15. One problem is that there is not a true dichotomy between proceedings in
the public interest and proceedings in the interest
of the individual. Even
when proceedings are taken by the individual to secure the benefit of an order
or undertaking that has not
been complied with, there is also a public
interest aspect in the sense that the proceedings also vindicate the court's
authority.
Moreover, the public interest in the administration of justice
requires compliance with all orders and undertakings, whether or
not
compliance also serves individual or private interests.
16. Nor can the dichotomy between proceedings in the public interest and
proceedings in the interest of the individual be maintained
on the basis that
some cases involve an interference with the administration of justice and
others merely involve an interference
with individual rights. All orders,
whether they be Mareva injunctions, injunctions relating to the subject matter
of the suit,
or, simply, procedural orders, are made in the interests of
justice.

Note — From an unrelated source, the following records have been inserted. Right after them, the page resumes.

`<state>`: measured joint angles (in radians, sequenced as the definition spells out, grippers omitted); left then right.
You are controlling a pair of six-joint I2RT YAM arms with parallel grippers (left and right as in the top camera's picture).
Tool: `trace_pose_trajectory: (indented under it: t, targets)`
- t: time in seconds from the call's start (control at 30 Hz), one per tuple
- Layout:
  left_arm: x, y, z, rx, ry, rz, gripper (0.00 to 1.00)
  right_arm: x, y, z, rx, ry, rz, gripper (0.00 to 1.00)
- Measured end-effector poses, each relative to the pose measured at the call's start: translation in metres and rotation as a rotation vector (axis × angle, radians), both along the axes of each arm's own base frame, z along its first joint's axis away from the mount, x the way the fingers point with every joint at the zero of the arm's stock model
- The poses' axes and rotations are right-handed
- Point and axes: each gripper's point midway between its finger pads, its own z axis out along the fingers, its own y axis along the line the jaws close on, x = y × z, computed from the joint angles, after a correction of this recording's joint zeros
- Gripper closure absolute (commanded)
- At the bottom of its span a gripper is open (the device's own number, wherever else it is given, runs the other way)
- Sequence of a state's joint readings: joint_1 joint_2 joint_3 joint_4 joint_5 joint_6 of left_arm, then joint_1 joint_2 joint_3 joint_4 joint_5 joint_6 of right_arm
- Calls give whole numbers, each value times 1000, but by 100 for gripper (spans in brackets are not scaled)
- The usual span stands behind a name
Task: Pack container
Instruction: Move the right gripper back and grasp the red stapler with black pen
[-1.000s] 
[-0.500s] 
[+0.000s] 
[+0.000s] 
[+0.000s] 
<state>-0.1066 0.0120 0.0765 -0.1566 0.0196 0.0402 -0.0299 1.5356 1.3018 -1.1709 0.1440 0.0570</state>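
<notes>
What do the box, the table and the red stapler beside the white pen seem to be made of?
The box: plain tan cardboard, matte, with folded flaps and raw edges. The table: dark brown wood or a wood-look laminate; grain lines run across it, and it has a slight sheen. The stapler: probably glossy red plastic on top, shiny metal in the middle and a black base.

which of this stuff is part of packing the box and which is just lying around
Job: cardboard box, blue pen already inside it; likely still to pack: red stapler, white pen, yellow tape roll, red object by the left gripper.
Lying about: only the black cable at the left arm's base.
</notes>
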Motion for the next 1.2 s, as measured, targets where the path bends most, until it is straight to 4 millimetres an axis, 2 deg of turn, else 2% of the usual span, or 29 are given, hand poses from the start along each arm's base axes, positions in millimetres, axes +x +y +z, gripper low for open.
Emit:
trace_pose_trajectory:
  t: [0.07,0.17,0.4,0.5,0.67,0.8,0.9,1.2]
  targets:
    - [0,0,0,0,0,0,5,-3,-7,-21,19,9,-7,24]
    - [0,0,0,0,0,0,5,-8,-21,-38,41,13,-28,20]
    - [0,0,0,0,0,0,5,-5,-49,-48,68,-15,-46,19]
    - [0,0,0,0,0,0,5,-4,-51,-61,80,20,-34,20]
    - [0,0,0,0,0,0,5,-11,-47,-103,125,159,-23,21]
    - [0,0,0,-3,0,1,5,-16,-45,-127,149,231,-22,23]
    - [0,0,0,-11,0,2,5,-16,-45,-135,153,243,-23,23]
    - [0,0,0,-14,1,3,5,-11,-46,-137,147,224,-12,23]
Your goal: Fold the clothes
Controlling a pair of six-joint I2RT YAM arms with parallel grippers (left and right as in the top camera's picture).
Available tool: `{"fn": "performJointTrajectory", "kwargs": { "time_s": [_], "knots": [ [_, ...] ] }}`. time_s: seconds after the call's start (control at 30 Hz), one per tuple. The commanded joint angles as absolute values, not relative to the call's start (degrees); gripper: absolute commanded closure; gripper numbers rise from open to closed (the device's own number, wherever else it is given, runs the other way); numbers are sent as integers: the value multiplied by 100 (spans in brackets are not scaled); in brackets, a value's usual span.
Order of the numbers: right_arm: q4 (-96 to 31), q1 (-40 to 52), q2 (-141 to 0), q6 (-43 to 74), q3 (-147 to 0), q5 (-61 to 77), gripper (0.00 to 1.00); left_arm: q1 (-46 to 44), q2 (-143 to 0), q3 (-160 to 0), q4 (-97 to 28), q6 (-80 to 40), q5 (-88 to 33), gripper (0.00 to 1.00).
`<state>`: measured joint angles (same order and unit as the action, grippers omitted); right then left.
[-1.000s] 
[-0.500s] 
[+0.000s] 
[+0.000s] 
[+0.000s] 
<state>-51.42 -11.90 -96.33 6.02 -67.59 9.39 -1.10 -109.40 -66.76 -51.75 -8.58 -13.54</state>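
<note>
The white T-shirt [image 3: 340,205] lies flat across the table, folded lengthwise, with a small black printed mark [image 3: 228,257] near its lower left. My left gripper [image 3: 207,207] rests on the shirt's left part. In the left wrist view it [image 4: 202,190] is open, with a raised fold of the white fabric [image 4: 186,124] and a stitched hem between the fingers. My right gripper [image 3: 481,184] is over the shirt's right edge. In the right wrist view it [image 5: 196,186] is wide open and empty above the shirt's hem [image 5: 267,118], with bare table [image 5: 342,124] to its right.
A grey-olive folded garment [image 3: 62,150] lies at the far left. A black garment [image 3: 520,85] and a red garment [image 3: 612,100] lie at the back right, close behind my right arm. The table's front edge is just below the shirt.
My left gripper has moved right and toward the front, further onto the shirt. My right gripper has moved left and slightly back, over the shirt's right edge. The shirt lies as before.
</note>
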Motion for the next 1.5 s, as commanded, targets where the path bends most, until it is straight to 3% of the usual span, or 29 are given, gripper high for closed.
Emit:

Non-compliance necessarily constitutes an interference with
the
administration of justice even if the position can be remedied as between the
parties.
17. Moreover, there is considerable difficulty with the notion that, in some
cases, the purpose or object of the proceedings is
punitive and, in others,
the purpose or object is remedial or coercive. It should at once be noted
that the purpose of the proceedings
is not the same as the purpose or object
of the individual bringing the proceedings and it is well recognised that,
notwithstanding
that proceedings are brought by an individual to secure the
benefit of an order or undertaking, a "penal or disciplinary jurisdiction"(32)
may also be called into play. It has been held that the "penal or
disciplinary" jurisdiction may be exercised even when the parties
have settled
their differences and do not wish to proceed further. Thus, in Canadian
Transport v Alsbury(33), Sidney Smith JA rejected
the submission that
settlement precluded further proceedings saying(34):
"Are we to be told that after a party has defied a court, the court can
still do nothing because the other party is willing to
swallow the contempt?
Nothing short of the clearest authority would convince me that that is the
law; and there is no such authority
and no such law."
And as already indicated, proceedings for breach of an order or undertaking
have the effect of vindicating judicial authority as
well as a remedial or
coercive effect. Indeed, if the person in breach refuses to remedy the
position, as is not unknown(35), their
only effect will be the vindication of
judicial authority. Given that purpose or object cannot readily be
disentangled from effect
and given, also, that a penal or disciplinary
jurisdiction may be called into play in proceedings alleging breach of an
order or
undertaking, it is necessary to acknowledge, as it was in
Mudginberri(36), that punitive and remedial objects are, in the words of
Salmon LJ "inextricably intermixed"(37).
18. Moreover and, perhaps, of more importance, nothing is achieved by
describing some proceedings as "punitive" and others as "remedial
or
coercive". Punishment is punishment, whether it is imposed in vindication or
for remedial or coercive purposes. And there can
be no doubt that
imprisonment and the imposition of fines, the usual sanctions for contempt,
constitute punishment. And the same
is true of a sequestration made in
consequence of a company's failure to comply with an order or undertaking.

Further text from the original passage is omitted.